Faisons un petit test. Imaginez que vous avez un groupe de personnes dans la même pièce connectées au même Wi-Fi. Demandons-leur de chercher dans Google les mêmes mots dans le même ordre. Vous remarquerez que les résultats varieront. Ils n’auront pas les mêmes résultats dans le même ordre exact. La raison en est que le « web » a appris quelles sont leurs tendances, leurs préférences et même la façon dont chacun consomme l’information.

Ce nouveau paradigme des microenvironnements numériques révèle qu’une production massive de contenu pour les médias sociaux de l’église devient moins efficace pour atteindre un large public. Comment pouvons-nous nous adapter à cette nouvelle réalité et atteindre le maximum de microenvironnements ?

Ce n’est qu’en publiant des contenus avec des idées similaires à certains publics dans différents supports ou médias sociaux que nous élargirons notre cercle d’influence. Il est trop facile de cibler les publics faciles, ceux qui sont déjà « convertis » à votre message ou à vos idées. Pour obtenir un plus grand succès et une plus grande diffusion, nous avons besoin d’une multitude et d’une variété de contenus, ce qui implique un groupe plus grand et moins homogène d’auteurs ou de créateurs de contenus (ambassadeurs ou influenceurs).

Si nous ne tentons pas intentionnellement cette diversification depuis les institutions, le seul résultat sera de nuire à la fidélité de l’audience. Néanmoins, cette créativité, qui pourrait être déléguée (aux influenceurs ou aux community managers institutionnels) pourrait avoir un large écho dans l’auditoire déjà engagé (membres d’église ou sympathisants) avec leurs propres préférences ou priorités (microenvironnements). Ils partageront notre contenu avec des contacts de troisième niveau qui sont plus familiers avec ce microenvironnement intermédiaire. Les publics non atteints pourraient être touchés à l’aide du catalyseur de l’utilisateur intermédiaire, créant ainsi des ponts entre le public final et l’institution.

Nous avons déjà expliqué dans d’autres articles la nécessité de l’implication du plus grand nombre de personnes afin d’atteindre une vaste multitude à travers un large réseau de « filtres » ou « catalyseurs » qui apporteront le contenu à ces utilisateurs inconnus pour l’institution officielle. Nous avons besoin de personnes qui pourraient réutiliser le contenu et, peut-être, le transformer pour le rendre compréhensible à ceux qui ne connaissent pas l’Évangile, rendant plus agréable un message qui, en premier lieu, est aliéné à leur microenvironnement. C’est pourquoi nous avons besoin de l’implication totale des membres appliquée aux médias sociaux et au monde numérique.

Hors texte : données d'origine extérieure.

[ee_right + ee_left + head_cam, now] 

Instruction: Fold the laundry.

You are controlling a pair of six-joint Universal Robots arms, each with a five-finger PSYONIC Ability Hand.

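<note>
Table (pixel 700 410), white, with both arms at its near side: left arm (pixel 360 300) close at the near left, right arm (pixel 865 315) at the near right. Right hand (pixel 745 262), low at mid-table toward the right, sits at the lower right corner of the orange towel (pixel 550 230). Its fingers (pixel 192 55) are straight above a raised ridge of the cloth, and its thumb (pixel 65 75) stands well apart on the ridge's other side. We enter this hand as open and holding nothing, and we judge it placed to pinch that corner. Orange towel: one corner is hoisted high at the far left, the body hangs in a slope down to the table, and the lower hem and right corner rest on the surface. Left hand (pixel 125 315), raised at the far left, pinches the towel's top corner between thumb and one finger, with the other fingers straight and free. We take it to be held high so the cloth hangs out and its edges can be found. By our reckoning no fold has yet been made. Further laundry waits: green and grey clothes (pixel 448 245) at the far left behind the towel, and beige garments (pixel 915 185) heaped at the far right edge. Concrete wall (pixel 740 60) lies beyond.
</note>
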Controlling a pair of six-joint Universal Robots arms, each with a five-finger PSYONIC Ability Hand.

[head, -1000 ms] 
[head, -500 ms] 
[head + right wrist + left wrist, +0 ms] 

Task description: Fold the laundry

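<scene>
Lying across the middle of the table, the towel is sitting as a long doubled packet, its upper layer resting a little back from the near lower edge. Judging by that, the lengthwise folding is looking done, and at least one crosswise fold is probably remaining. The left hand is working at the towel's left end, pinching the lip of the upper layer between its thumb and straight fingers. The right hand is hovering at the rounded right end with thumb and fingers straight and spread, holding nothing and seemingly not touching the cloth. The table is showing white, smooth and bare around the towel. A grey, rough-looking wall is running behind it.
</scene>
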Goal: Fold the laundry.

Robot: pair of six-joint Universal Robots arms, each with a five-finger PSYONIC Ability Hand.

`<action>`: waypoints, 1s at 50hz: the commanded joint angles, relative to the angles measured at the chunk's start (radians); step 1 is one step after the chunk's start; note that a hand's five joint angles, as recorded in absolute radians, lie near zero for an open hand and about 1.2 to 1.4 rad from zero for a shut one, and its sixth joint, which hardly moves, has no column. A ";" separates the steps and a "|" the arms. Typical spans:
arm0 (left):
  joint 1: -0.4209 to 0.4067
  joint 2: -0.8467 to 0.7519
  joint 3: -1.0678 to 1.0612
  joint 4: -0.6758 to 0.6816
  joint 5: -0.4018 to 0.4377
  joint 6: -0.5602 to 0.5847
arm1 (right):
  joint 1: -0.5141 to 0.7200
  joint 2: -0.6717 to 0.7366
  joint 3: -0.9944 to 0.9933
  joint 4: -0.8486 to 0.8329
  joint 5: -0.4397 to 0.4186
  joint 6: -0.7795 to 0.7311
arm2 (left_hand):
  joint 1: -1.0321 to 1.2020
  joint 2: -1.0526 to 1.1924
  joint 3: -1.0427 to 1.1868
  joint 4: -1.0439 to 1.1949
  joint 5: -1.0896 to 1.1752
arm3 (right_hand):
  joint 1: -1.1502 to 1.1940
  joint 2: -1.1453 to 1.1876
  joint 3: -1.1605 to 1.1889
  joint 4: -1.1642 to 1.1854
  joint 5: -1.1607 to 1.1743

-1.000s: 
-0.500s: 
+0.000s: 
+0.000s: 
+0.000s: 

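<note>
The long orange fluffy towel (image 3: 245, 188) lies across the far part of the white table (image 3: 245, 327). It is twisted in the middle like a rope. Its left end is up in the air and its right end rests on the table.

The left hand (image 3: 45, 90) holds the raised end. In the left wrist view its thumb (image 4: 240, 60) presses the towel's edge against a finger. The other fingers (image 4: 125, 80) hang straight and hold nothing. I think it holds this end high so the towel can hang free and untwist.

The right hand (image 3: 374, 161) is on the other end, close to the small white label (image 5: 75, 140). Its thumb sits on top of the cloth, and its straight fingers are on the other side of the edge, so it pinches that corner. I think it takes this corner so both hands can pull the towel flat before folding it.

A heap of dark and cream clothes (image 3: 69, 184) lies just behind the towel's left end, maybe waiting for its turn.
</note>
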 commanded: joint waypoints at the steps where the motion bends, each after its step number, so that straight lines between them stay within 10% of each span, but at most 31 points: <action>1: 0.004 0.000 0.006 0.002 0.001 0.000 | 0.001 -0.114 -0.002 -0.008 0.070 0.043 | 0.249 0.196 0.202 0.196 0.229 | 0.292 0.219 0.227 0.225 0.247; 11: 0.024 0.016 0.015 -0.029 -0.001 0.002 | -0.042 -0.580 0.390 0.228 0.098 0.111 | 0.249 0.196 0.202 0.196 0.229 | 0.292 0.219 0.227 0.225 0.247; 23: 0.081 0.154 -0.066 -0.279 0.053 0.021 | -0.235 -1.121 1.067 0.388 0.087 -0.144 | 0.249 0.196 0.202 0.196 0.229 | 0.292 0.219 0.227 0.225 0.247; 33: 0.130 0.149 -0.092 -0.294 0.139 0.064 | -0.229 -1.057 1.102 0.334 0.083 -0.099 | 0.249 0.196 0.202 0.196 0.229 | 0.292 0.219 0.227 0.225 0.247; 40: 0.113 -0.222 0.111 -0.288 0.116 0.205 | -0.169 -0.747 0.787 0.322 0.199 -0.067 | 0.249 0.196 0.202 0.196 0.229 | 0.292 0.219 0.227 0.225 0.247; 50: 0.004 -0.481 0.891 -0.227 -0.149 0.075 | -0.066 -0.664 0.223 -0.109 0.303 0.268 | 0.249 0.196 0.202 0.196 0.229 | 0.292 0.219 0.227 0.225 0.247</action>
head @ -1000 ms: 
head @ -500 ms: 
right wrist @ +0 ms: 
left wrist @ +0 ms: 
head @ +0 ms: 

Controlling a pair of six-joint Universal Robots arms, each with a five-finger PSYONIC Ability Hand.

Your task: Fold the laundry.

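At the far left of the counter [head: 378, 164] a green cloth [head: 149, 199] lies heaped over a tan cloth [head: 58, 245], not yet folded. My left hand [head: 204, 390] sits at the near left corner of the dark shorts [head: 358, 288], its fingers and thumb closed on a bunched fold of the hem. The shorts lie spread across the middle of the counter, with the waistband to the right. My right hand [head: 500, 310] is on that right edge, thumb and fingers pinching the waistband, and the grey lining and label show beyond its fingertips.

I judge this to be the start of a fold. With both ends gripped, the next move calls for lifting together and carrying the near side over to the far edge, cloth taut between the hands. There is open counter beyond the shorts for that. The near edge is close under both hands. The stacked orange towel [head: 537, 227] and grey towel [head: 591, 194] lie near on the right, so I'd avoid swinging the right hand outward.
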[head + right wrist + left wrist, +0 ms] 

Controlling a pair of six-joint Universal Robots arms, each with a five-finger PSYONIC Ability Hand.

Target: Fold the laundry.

Aujourd’hui, je me concentre sur le blocage des gens avec un simple clic. Le blocage de ceux qui pensent différemment ou que je n’aime pas ou qui sont méchants et impolis envers les autres. Cela a, même indirectement, de mauvaises conséquences pour nos comptes officiels. N’oubliez pas que nous pourrions enseigner une même vérité biblique avec amour et patience au lieu de pointer avec un doigt critique et accusateur. Les résultats sont très différents.

Les entreprises savent que l’expérience de l’utilisateur d’Internet est une priorité. Ils ont investi du temps et de l’argent dans la recherche du contenu qui sera bien accueilli, avec lequel le consommateur sera à l’aise et qu’il trouvera instructif. Ils sont aussi constamment à la recherche de ces « ambassadeurs » comme catalyseurs pour transformer légèrement la façon de présenter le produit à son public.

« Confortable » ne signifie pas que les vérités inconfortables doivent être cachées. Il est clair qu’un grand travail doit être fait. Nous devons cesser d’accuser, d’attaquer verbalement et de critiquer avec un certain contenu envers d’autres entités, surtout dans les médias sociaux. Nous trouvons précisément cet exemple dans la Bible. Certains diront que Jésus a montré du doigt même lorsqu’il a reproché aux « pharisiens hypocrites ». Il s’agissait de dénonciations très particulières et sporadiques en tout cas, qui n’ont jamais été faites systématiquement. C’était un contexte pédagogique et, dans ce cas, il se défendait contre une attaque personnelle. Cet épisode mérite d’être étudié dans un contexte de gestion de crise, mais à un autre moment. Malgré la situation, Jésus en a fait une opportunité de communication pédagogique.